» **About this task**: Set down, please, without alteration, the lines of the entries below from the first through the one containing "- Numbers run".

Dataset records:
--

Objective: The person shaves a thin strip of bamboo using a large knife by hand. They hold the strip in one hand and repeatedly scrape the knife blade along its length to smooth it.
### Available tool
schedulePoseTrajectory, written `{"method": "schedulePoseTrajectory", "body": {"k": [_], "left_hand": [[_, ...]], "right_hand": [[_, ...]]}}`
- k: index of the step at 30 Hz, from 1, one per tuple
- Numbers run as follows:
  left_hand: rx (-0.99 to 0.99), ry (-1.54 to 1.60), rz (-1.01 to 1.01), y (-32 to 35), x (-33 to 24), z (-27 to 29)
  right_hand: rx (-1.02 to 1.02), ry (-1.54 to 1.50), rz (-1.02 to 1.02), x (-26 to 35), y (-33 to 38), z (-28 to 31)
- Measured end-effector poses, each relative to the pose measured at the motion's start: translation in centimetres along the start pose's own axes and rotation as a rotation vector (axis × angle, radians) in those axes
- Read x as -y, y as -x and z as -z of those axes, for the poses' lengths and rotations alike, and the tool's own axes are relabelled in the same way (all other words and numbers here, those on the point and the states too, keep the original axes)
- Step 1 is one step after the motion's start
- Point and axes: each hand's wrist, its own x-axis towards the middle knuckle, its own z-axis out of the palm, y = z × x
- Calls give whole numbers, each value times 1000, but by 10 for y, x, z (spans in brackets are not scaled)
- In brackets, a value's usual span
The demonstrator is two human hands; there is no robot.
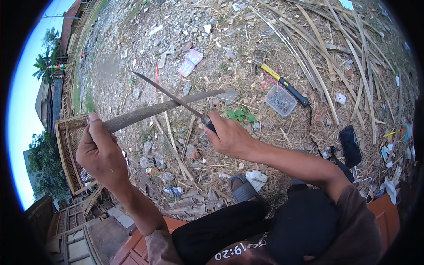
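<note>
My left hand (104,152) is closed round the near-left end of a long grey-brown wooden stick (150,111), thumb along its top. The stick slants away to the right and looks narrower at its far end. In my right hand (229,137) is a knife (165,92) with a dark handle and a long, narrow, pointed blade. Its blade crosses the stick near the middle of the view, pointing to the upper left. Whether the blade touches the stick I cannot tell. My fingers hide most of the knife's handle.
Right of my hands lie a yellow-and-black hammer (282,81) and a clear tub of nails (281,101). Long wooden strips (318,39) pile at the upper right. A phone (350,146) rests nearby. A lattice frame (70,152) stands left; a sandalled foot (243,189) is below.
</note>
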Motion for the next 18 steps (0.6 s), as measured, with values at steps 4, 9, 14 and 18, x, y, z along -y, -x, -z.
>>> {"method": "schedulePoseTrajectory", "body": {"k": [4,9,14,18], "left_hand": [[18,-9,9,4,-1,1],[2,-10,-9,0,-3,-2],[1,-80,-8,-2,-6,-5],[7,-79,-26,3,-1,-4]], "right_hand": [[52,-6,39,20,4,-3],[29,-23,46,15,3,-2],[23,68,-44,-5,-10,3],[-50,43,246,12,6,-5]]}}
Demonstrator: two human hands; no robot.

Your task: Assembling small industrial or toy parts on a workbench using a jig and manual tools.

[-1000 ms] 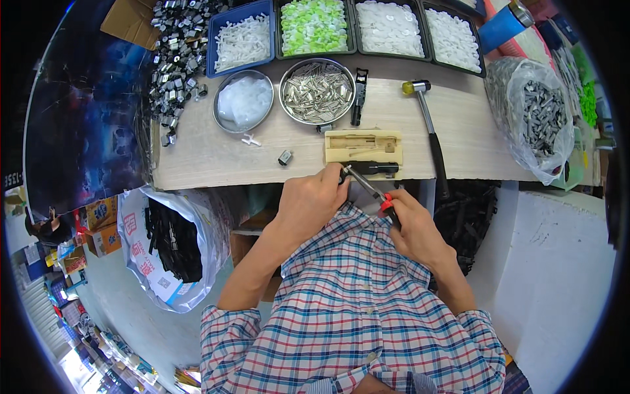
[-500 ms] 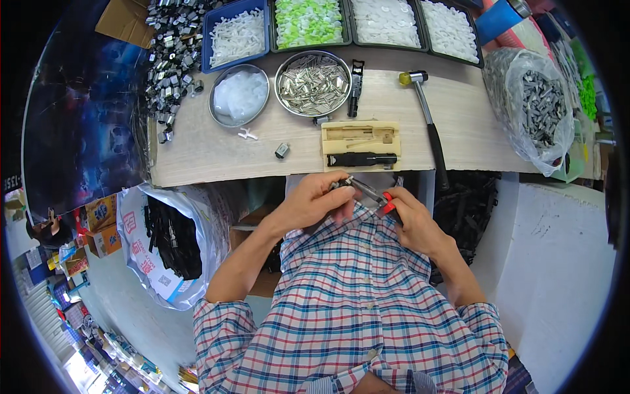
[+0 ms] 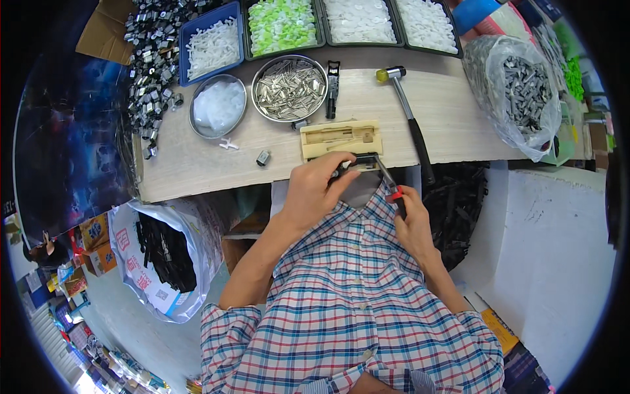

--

» **Exercise solution**:
Objective: The person shaves a thin strip of bamboo using a large knife by hand. They hold the strip in one hand and repeatedly scrape the knife blade along its length to smooth it.
### Available tool
schedulePoseTrajectory, written `{"method": "schedulePoseTrajectory", "body": {"k": [_], "left_hand": [[_, ...]], "right_hand": [[_, ...]]}}`
- k: index of the step at 30 Hz, from 1, one per tuple
- Numbers run as follows:

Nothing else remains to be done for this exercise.